LE MIROIR DES FEES
A deux pas de mon village natal je connais un petit ruisseau bien joliment nommé « le Bief de Caille » Quand j’étais tout petit, je croyais qu’il abritait des fées au creux de son lit. Lorsque je contemplais mon image spéculaire ondoyante et incroyablement transformée à la surface du ruisseau, j’étais tout à la fois intrigué et émerveillé par les mystères de la nature, qui dans mon esprit d’enfant n’étaient autres que la manifestation du pouvoir d’êtres surnaturels, bien sûr.
Un demi siècle plus tard, le souffle parfois tempétueux de la vie a fait s’envoler de mon esprit bien des concepts de mon enfance pour lesquels j’éprouve aujourd’hui une nostalgie certaine parce qu’ils étaient si beaux, et empreints d’une poésie hors d’atteinte par notre monde adulte.

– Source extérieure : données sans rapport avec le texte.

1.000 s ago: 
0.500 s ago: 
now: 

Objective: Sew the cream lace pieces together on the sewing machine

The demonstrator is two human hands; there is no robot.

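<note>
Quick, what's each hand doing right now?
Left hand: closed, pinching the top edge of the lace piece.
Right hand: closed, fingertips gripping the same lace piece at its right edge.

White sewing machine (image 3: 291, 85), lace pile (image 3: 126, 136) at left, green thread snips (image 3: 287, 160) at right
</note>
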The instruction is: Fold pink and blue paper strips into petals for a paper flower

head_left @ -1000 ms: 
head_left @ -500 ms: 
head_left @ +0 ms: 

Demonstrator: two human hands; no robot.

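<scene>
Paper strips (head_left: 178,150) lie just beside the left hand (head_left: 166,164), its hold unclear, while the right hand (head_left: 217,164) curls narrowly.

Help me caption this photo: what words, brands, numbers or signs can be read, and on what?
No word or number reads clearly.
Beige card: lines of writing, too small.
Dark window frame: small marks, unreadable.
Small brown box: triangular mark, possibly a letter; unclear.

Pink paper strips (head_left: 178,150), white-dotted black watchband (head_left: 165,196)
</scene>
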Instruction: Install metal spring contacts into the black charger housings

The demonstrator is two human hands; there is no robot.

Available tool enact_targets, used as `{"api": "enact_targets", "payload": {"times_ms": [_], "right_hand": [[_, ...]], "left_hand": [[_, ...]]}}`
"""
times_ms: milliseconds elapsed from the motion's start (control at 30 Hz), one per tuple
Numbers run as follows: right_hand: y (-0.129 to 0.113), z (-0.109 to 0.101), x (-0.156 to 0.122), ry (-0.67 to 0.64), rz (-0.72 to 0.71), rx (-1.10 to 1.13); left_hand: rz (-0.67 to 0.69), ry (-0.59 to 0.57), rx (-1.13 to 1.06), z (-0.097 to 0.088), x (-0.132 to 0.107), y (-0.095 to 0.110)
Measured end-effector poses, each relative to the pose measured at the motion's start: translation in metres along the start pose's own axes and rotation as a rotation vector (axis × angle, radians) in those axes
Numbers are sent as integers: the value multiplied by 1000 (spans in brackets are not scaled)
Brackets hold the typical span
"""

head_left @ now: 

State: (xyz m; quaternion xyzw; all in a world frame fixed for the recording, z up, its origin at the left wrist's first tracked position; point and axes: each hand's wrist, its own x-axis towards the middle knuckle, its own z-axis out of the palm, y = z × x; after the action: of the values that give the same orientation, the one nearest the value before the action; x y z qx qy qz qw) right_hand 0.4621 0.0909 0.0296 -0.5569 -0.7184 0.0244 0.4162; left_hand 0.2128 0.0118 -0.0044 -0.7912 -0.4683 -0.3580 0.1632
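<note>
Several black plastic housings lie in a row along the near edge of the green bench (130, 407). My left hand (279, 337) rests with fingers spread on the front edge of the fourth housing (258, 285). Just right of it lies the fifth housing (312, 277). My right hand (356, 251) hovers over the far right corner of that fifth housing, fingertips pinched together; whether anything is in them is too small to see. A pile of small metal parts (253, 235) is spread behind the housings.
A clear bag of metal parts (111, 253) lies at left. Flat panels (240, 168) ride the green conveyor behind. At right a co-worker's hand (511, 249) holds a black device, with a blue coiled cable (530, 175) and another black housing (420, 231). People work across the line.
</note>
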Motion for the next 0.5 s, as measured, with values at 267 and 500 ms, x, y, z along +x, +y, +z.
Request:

Les fées auraient-elles donc disparu de mon imaginaire, et aussi du monde par conséquent ? Pas si sûr que cela pour peu que je retrouve une parcelle de mon regard enfantin prompt à s’émerveiller de tout.
Il y a bien quelque chose de féerique qui se passe à la surface de l’eau : juste à la frontière atomique entre l’air et le liquide, la lumière danse sur l’onde et compose sur son canevas invisible une myriade de figures inimaginables, au rythme endiablé de la symphonie fantastique des couleurs du monde.
Tout l’univers qui se mire dans l’eau s’y retrouve instantanément transfiguré, réinterprété, au gré d’un fantaisisme inouï. Le monde environnant est happé dans une réalité parallèle insaisissable, reconfigurée incessamment à la vitesse de la lumière comme par magie.
Magie artistique infinie, fantastique et merveilleuse, surnaturellement poétique, affranchie des conventions du réel, et inexorablement rattachée à cette même réalité source. Comment ne pas tomber sous le charme d’une telle beauté qui ne peut être que féérique.
Les fées de l’eau sont toujours là je crois. L’eau porte leur pouvoir immuable au fil du temps depuis que le monde est monde, j’en ai saisi l’image chimérique sur mon capteur numérique, pur produit miraculeux de notre technologie
Mes photographies de reflets dans l’eau - qui n’ont rien d’abstrait car la photographie n’est autre que l’image d’une réalité à un instant T - témoignent simplement de l’incommensurable imaginaire graphique du monde chatoyant et magique du miroir des fées.